Failed to clear cache for realms - Common causes and quick fixes

Opster Team

Aug-23, Version: 6.8-8.2

Briefly, this error occurs when Elasticsearch is unable to clear the cache for security realms, which could be due to a configuration issue or a problem with the underlying system resources. To resolve this issue, you can try restarting the Elasticsearch service, checking the configuration files for any inconsistencies, or increasing system resources if they are insufficient. Additionally, ensure that the user running Elasticsearch has the necessary permissions to modify the cache.

To understand why Elasticsearch failed to clear cache for realms, we recommend you run the Elasticsearch Error Check-Up which can help resolve this error and many others.

This guide will help you check for common problems that cause the log “Failed to clear cache for realms” to appear. It’s important to understand the issues related to the log, so to get started, read the general overview on common issues and tips related to the Elasticsearch concepts: cache, mapping and plugin.

Overview

This warning message is related to both the security configuration of Elasticsearch and the configuration of user roles. Even though you could be facing an issue with your configuration, you’ll see that prior to version 7.2 of Elasticsearch this was a very common warning message that could often be considered a false positive and in most cases could be safely ignored.

What it means

Elasticsearch uses the concept of realms to authenticate users against many different service providers. If you don’t have a paid subscription, you can only use the Native and File realms. On the other hand, if you do happen to have a paid subscription you can configure your cluster so the user authentication is provided by an external service provider, such as Active Directory, Kerberos and so on.

You’ll get this warning message whenever Elasticsearch couldn’t successfully fulfill a refresh/synchronization operation with one of the configured external realms.

Security realms

There are two main types of security realm:

Internal: no need to communicate with an external service and there can be only one configured. For example: the native and file realms.
External: needs to communicate with external services and you can set up as many as you need. For example, the ldap, active_directory, saml, kerberos, oidc and pki realms.

Why it occurs

When you modify the user roles configuration in your cluster, Elasticsearch will need to propagate and synchronize the changes with any external security realms you may have set up.

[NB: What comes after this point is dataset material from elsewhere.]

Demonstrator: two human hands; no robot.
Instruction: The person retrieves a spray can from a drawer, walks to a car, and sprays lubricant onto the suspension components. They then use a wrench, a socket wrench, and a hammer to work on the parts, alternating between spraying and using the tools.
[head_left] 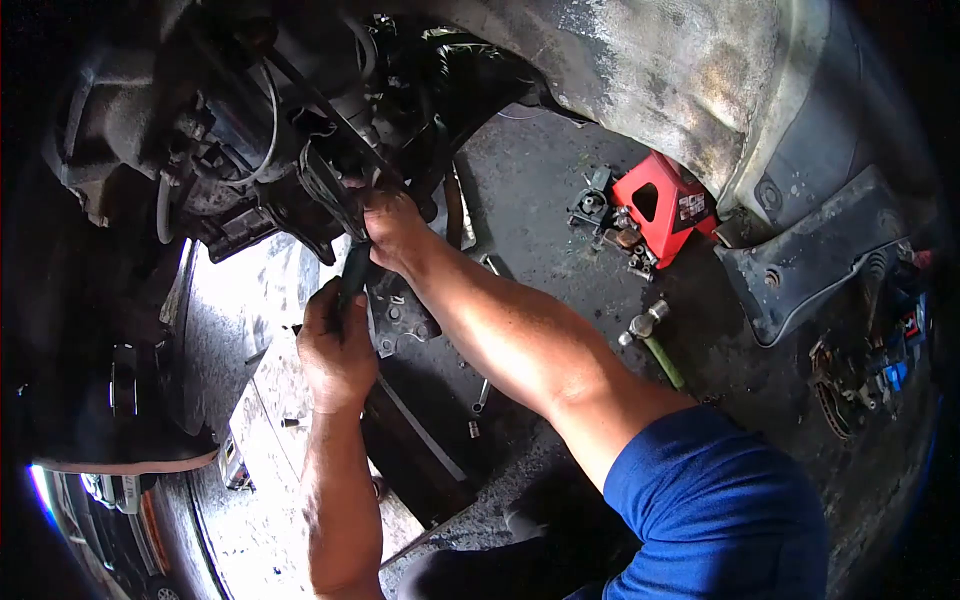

This synchronization will involve calling whatever API the specific realm provides for that kind of operation and, if any of those requests fails for some of the realms, then Elasticsearch will output a warning message indicating which realms couldn’t be synchronized with the latest modifications in the user roles configuration.

However, prior to version 7.2, even if you didn’t have an external realm configured you would still get this warning message in your logs. That would happen because the piece of code that is responsible for refreshing the realms didn’t check whether or not there was a realm to refresh, and would simply execute every time, generating the warning message with an empty array of realms for which the refresh operation supposedly failed:

[2020-10-06T08:39:04,959][WARN ][o.e.x.s.a.s.m.NativeRoleMappingStore] [FkhZB6J] Failed to clear cache for realms [[]]

The fix for this was introduced in 7.2.0.

How to resolve it

If you are getting this message because you are running a version prior to 7.2, the only way to solve it is to upgrade. But notice that if you don’t actually have external realms configured and you are only getting the warning with an empty array, you can safely ignore it until you are ready to upgrade your cluster.

On the other hand, if you do have external realms configured and are getting the warning message with some of these realms listed in the message’s text, you should take a look at the logs of that specific service to get a better idea on what is causing the refresh operation to fail.

Another thing you should try is connecting to the external service from one of the cluster’s nodes using a client for that service, so you can rule out any network and credentials issues.

Overview

Elasticsearch uses three types of caches to improve the efficiency of operation.

Node request cache
Shard data cache
Field data cache

How they work

Node request cache maintains the results of queries used in a filter context. The results are evicted on a least recently used basis.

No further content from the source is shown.